Using the records below, repeat exactly the lines from the one holding "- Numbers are" through the one holding "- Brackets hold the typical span", both ends included, and no others.

[Extracted records]

***

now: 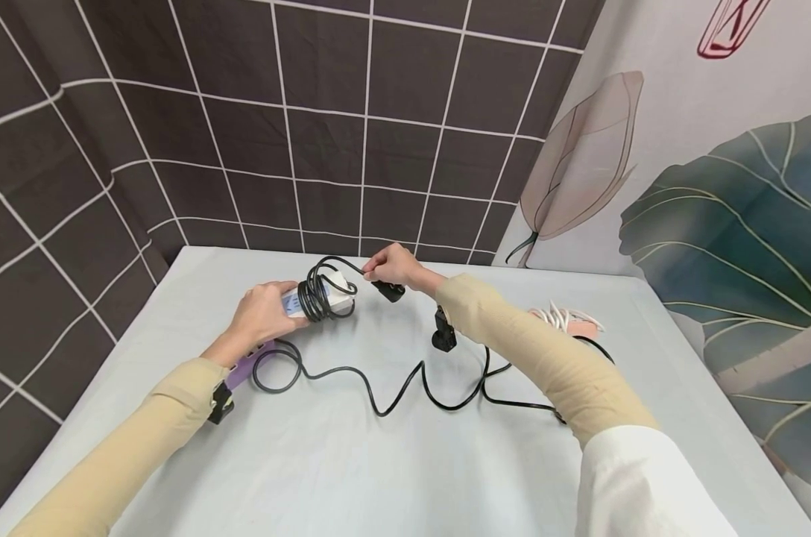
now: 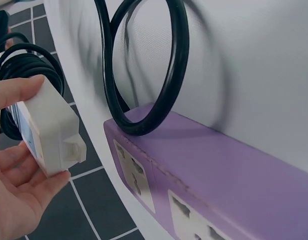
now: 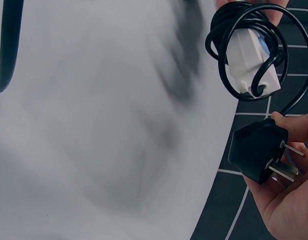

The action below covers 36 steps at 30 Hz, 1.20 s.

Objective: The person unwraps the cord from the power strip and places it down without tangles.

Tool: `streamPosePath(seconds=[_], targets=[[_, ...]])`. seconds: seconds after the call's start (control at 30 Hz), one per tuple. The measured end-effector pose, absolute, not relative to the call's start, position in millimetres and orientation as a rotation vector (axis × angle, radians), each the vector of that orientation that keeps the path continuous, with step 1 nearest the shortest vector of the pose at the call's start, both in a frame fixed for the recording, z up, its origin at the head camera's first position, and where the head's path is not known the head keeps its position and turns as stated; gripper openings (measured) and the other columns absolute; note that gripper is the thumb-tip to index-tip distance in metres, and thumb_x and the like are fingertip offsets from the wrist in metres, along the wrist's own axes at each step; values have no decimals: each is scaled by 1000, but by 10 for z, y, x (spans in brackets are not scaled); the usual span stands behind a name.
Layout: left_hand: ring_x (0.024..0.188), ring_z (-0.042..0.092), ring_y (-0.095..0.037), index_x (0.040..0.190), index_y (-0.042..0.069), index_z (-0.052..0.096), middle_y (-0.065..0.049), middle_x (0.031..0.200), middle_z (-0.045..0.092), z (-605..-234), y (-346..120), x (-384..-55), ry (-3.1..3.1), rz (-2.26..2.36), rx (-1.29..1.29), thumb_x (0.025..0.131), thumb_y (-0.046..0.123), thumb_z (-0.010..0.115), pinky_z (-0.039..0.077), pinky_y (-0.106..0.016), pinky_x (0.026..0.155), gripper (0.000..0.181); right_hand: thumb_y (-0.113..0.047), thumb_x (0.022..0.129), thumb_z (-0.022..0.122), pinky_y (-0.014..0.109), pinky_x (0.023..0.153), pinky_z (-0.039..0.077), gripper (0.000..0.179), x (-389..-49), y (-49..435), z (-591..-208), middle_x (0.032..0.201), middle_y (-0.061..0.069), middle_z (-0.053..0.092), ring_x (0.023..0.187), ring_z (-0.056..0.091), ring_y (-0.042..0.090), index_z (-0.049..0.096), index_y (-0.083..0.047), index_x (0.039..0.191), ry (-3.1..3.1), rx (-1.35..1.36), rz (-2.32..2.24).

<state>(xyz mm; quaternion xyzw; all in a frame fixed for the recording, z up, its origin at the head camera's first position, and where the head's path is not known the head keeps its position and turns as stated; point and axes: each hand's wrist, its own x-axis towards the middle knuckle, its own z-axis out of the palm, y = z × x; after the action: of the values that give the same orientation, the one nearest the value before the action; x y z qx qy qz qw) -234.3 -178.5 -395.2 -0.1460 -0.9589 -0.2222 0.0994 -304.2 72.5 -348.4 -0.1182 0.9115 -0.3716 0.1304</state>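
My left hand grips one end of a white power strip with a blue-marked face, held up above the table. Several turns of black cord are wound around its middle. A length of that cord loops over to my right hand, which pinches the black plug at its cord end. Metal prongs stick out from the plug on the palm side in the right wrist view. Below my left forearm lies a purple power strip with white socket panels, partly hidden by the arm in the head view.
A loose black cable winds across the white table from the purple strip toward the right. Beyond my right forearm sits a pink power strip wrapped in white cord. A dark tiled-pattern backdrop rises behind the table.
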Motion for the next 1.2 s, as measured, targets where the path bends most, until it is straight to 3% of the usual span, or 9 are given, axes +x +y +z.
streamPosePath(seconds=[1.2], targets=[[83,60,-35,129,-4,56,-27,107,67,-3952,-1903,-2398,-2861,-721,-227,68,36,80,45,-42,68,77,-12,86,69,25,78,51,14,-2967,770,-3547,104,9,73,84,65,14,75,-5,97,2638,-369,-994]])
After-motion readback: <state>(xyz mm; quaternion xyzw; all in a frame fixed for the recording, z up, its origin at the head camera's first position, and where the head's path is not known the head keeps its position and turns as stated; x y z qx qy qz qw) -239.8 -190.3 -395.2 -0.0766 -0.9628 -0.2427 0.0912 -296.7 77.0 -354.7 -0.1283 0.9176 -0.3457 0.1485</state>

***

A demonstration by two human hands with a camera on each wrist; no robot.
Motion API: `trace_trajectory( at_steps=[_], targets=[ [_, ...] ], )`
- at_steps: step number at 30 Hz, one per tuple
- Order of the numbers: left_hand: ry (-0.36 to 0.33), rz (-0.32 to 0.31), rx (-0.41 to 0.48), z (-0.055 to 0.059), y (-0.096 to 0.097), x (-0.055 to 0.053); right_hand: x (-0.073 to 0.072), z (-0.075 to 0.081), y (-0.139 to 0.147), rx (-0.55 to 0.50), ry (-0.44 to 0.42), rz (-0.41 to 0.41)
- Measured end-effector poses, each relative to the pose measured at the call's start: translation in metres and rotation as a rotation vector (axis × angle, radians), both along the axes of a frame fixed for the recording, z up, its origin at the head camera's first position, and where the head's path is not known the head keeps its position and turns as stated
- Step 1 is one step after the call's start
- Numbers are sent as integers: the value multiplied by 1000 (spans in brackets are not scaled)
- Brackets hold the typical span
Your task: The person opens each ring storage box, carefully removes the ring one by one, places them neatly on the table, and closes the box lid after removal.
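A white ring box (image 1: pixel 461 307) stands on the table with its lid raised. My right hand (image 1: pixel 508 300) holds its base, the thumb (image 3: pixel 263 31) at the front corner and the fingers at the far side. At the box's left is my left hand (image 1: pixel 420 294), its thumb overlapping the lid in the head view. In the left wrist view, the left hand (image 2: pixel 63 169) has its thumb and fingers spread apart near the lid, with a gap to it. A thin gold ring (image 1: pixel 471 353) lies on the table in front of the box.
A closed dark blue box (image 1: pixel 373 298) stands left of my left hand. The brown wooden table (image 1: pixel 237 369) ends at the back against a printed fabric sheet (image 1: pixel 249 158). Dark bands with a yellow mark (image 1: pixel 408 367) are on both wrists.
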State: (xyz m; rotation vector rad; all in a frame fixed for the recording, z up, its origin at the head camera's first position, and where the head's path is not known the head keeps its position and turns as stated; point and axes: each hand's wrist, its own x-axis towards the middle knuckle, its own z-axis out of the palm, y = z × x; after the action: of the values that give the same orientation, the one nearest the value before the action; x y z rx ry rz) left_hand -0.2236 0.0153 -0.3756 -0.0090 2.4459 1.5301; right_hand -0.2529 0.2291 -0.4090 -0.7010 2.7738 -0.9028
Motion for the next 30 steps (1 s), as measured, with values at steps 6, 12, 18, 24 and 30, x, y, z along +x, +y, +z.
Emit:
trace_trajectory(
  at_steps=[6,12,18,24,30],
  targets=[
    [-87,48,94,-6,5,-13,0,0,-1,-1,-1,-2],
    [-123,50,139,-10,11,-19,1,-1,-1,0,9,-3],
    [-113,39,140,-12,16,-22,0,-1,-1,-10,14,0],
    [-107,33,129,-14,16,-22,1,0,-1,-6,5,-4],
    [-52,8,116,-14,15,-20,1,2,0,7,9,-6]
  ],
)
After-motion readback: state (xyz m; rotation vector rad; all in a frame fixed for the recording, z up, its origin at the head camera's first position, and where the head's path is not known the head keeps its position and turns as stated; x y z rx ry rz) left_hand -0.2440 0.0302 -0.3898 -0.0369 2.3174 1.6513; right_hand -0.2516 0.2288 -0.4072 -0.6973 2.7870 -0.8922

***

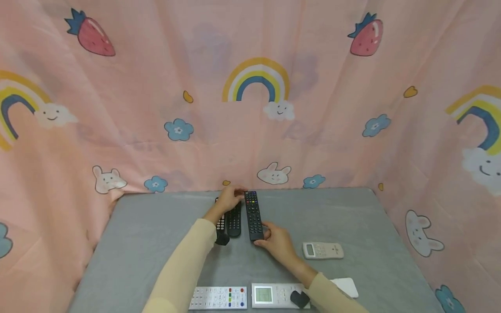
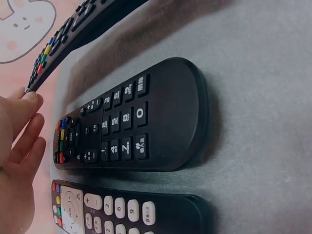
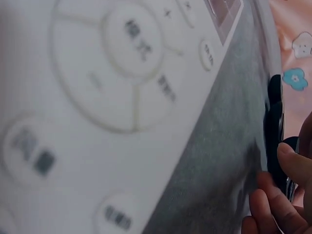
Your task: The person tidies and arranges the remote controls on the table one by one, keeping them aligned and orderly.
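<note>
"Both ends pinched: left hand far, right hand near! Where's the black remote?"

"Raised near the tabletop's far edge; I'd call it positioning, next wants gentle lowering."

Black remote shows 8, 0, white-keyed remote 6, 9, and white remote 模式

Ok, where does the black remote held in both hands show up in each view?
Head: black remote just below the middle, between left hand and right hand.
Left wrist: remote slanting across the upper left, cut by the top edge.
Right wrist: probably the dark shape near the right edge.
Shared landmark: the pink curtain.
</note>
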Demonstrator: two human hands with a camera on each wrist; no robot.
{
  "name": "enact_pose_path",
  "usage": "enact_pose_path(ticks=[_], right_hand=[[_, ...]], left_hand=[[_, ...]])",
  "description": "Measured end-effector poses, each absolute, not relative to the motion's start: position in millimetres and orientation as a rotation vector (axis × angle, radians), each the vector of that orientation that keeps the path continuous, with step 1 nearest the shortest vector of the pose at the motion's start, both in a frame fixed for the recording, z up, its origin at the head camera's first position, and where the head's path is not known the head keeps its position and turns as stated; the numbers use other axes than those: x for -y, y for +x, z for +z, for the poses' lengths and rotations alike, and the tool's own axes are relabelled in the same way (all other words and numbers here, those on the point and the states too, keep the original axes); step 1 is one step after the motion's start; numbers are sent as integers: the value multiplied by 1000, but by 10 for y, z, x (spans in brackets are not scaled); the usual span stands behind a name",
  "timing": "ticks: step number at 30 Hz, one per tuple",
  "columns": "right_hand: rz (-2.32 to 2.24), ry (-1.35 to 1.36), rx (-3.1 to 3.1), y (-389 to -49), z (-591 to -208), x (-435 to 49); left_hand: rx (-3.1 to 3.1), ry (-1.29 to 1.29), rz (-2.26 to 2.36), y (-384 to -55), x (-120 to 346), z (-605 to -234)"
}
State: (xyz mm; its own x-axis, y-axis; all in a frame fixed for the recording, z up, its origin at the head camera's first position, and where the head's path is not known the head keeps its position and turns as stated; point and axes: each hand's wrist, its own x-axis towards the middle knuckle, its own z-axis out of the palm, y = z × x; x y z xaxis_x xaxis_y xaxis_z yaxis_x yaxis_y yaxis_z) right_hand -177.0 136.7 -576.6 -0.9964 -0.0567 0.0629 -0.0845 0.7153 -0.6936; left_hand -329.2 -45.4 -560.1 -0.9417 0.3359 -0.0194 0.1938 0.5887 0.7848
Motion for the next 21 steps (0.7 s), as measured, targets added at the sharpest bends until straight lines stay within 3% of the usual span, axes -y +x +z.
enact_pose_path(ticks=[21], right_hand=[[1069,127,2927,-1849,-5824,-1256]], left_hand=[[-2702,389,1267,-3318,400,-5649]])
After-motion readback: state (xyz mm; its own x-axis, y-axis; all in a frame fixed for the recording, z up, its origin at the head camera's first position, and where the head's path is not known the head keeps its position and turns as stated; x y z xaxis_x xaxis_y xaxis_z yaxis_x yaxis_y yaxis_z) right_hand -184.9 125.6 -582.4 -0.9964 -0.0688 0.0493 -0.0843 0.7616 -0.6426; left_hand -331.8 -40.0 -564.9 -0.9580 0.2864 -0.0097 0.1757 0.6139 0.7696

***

Response below =>
- Numbers are sent as integers: the value multiplied by 1000 (spans in brackets are not scaled)
- Brackets hold the typical span

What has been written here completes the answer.